**WORK TASK**
From the data below, repeat exactly the lines from the line with "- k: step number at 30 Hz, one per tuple" to the line with "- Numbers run", both included.

**AVAILABLE DATA**
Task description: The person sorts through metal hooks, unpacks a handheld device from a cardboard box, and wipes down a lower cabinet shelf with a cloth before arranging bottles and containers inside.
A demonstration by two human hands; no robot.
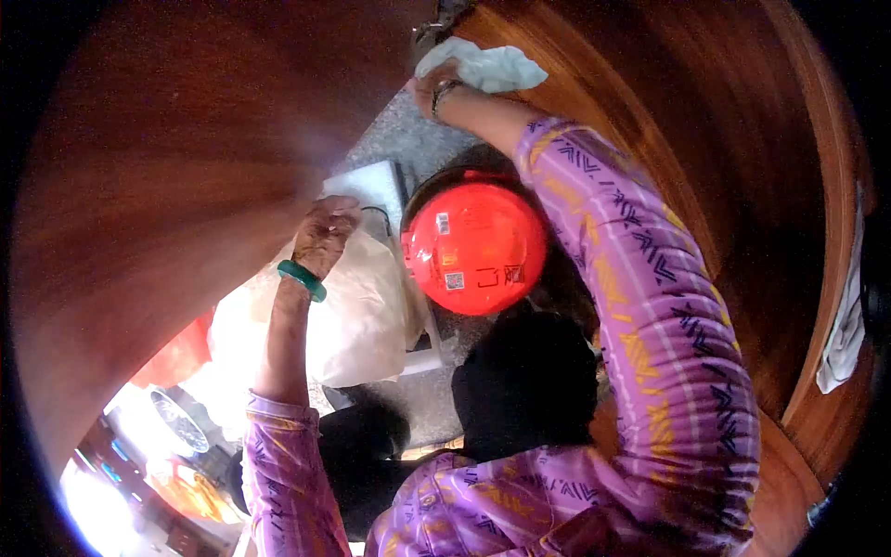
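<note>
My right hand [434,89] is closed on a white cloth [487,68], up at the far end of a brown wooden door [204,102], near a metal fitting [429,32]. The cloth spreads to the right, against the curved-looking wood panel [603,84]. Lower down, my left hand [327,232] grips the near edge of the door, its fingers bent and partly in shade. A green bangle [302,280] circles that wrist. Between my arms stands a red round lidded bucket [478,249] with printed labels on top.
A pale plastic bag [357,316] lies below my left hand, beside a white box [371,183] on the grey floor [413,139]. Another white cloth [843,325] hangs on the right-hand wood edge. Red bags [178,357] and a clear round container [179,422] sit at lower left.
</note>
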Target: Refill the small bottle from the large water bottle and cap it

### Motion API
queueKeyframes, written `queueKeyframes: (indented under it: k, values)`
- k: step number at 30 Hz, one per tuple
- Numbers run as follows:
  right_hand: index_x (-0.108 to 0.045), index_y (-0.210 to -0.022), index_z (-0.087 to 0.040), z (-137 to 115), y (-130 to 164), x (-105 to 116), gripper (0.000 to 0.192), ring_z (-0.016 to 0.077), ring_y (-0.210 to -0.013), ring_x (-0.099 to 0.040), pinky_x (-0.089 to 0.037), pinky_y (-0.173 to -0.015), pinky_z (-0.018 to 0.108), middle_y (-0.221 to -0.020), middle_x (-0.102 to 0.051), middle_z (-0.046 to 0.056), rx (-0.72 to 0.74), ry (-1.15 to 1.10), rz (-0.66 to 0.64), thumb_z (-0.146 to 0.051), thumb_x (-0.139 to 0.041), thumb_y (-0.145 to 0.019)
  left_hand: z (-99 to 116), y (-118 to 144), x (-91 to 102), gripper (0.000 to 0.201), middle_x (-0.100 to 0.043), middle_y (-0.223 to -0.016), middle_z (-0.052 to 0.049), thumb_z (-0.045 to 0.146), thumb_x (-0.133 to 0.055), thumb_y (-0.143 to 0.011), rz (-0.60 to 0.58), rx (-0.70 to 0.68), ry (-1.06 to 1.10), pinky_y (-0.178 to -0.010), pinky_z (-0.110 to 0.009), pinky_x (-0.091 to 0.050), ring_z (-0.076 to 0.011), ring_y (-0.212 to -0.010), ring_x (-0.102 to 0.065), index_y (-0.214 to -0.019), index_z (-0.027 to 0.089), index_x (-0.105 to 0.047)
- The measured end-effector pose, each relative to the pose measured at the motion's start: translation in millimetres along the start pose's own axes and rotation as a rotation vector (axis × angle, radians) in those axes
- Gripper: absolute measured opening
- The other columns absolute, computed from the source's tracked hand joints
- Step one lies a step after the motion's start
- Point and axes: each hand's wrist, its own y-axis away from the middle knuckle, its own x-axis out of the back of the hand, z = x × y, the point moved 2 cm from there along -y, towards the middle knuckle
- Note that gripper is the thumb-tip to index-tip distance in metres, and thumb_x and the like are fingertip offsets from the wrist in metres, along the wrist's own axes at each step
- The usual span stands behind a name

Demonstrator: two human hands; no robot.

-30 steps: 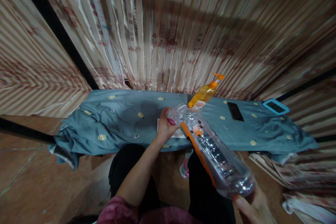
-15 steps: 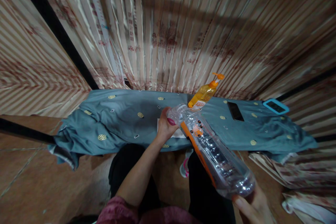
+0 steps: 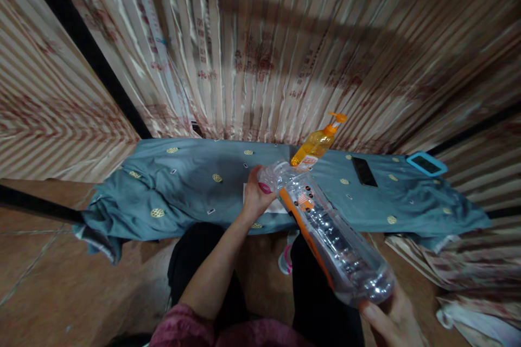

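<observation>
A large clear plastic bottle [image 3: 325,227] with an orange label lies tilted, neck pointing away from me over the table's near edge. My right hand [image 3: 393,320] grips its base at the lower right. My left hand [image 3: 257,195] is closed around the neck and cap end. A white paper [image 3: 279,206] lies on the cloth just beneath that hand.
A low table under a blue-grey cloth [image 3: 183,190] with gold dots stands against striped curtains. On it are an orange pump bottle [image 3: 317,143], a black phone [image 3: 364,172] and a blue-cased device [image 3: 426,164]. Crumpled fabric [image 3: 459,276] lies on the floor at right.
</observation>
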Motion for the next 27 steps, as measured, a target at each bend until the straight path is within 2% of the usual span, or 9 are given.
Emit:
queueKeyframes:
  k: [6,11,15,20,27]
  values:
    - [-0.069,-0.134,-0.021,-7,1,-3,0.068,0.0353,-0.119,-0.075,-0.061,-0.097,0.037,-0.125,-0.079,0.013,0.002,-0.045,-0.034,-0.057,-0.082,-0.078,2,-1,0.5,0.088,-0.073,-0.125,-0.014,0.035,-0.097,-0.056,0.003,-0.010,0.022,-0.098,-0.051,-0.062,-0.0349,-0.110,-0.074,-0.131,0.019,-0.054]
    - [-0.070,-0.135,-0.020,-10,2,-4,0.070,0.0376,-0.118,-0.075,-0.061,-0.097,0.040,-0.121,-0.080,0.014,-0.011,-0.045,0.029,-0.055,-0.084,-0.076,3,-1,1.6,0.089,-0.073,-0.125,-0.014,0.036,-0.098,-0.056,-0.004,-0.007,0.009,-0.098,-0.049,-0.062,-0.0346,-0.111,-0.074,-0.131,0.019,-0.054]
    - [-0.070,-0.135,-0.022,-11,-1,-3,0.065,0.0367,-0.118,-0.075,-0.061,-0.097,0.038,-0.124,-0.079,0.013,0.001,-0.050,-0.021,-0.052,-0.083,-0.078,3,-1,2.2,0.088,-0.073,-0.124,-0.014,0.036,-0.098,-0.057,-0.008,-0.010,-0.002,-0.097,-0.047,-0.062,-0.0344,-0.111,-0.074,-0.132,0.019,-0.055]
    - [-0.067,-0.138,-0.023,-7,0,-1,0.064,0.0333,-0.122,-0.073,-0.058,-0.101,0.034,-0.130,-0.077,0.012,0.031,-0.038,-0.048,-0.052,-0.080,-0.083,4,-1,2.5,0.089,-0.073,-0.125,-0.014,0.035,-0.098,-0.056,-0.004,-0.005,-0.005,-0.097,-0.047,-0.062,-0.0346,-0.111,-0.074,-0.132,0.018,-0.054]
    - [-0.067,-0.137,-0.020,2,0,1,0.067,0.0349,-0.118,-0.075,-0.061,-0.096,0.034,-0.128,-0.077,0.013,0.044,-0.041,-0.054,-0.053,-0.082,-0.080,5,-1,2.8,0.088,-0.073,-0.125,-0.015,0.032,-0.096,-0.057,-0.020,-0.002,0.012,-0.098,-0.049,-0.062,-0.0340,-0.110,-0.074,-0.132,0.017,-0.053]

**RESPONSE TO THIS EXERCISE**
- k: step number at 30 Hz, one per tuple
- Numbers run as follows:

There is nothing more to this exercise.